Exercise in exact copying: restate word for word only the lines below from the one containing "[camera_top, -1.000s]" through the one containing "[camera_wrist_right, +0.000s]", omitting any pictures.
· · · ·
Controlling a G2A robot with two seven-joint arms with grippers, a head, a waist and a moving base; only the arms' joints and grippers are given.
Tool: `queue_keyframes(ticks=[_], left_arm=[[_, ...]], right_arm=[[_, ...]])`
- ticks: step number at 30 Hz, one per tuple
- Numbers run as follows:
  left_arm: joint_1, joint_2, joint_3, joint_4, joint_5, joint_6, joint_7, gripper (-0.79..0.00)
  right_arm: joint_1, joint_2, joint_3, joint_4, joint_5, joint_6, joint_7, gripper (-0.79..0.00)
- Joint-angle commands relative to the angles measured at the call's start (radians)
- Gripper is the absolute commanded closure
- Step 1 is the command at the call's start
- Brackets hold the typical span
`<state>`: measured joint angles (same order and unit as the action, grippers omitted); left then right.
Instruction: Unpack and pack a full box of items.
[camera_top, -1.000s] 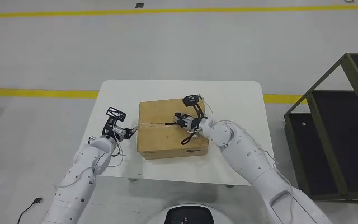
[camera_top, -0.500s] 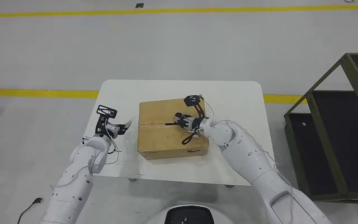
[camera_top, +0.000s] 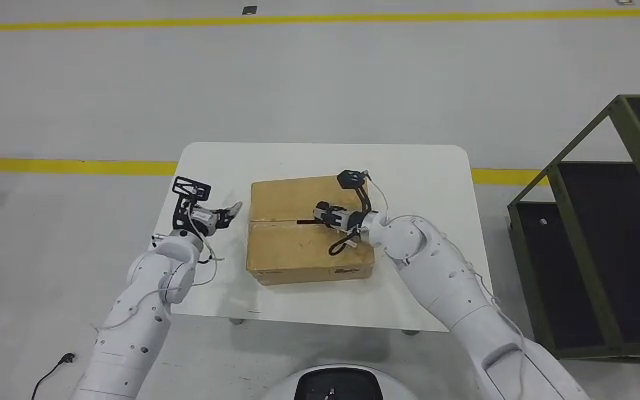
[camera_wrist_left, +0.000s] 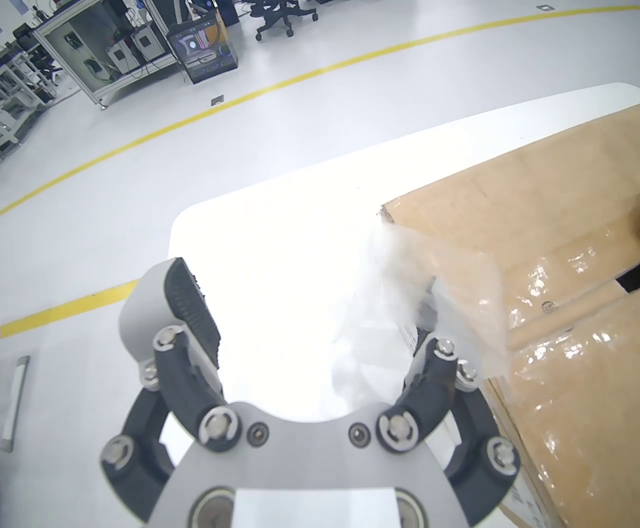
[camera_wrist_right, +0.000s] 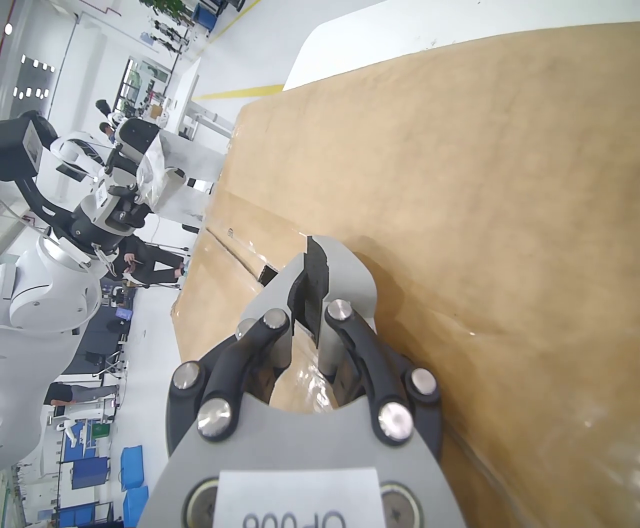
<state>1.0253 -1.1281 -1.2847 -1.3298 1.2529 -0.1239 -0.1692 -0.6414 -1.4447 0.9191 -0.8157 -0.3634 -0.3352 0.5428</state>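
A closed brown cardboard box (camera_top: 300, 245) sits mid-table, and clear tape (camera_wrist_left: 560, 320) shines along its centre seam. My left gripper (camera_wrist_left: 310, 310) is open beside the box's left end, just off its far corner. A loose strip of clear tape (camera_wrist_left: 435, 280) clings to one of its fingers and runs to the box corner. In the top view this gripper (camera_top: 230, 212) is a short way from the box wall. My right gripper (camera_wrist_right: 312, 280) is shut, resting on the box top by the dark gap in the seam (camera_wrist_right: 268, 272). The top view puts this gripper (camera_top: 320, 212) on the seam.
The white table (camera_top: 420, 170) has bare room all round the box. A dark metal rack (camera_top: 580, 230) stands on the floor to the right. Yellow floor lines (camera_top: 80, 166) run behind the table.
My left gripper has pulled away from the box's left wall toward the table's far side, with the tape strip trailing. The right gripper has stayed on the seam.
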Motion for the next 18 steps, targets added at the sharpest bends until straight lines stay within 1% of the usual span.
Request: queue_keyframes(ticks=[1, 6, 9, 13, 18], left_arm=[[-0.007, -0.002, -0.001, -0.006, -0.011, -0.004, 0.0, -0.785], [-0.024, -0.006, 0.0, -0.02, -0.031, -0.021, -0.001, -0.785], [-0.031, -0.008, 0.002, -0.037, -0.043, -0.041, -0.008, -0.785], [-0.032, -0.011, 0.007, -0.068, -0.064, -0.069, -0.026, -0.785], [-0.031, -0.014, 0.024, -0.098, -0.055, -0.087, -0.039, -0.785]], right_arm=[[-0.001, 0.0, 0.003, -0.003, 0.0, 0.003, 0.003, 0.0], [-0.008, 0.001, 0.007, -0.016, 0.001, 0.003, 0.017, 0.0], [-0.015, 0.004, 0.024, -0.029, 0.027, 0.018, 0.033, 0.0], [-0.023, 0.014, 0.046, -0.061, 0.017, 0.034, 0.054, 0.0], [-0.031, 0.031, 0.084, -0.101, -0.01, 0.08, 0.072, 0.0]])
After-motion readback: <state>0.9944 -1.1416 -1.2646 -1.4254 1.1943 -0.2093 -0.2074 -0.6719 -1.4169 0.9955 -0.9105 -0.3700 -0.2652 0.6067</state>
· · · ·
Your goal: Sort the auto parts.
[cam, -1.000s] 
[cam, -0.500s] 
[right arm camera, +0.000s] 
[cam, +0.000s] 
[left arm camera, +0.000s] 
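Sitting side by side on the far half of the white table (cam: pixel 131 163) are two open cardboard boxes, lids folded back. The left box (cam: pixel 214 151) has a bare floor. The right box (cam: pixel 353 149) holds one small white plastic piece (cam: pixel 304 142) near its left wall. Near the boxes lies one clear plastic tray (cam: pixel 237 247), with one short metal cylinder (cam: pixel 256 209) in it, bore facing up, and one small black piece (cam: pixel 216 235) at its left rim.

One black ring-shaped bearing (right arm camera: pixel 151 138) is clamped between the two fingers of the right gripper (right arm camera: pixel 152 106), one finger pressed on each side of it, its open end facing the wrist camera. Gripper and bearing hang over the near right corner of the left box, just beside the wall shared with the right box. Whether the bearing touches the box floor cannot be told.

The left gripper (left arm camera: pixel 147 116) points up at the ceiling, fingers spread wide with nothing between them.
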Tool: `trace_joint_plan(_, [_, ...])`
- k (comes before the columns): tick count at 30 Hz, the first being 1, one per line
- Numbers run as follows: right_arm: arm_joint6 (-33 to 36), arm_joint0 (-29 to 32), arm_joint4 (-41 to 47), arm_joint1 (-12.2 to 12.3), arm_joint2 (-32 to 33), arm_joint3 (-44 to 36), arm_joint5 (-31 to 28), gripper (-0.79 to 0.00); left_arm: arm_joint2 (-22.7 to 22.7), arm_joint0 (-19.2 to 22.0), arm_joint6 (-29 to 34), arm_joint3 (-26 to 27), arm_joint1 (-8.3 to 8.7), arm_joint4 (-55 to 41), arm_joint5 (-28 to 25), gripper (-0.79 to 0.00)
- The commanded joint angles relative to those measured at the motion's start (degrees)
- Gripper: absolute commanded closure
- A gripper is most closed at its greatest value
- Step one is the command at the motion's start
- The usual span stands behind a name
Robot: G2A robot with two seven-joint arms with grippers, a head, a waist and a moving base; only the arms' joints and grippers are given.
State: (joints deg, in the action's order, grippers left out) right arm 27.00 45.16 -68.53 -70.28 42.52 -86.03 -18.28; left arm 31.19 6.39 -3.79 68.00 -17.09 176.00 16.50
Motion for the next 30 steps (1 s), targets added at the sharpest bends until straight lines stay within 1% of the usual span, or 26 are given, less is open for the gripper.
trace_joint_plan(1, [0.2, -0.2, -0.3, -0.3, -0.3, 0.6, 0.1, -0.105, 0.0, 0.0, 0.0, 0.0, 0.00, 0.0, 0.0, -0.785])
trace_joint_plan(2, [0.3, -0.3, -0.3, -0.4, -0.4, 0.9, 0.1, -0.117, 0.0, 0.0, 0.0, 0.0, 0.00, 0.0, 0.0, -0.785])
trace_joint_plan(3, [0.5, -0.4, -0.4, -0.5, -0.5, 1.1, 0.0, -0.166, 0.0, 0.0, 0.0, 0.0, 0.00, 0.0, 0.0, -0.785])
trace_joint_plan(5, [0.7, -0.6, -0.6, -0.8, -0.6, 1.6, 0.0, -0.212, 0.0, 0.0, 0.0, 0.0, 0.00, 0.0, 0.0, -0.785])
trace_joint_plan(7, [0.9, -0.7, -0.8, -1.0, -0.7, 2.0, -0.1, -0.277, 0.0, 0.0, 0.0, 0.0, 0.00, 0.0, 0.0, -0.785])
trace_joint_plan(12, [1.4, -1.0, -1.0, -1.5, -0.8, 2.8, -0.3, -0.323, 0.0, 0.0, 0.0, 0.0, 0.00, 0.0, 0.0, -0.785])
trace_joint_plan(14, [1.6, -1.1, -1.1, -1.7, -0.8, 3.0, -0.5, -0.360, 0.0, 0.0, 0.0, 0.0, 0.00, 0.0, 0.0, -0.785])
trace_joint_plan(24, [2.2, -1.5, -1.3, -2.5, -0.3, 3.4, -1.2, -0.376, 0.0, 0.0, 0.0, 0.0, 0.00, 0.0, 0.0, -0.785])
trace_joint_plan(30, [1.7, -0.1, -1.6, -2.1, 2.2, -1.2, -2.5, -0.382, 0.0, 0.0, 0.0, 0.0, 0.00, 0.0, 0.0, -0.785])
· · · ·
> [Solution below]:
[camera_top, -1.000s] 
[camera_top, -0.500s] 
[camera_top, +0.000s] 
[camera_wrist_left, +0.000s] 
[camera_wrist_right, +0.000s] 

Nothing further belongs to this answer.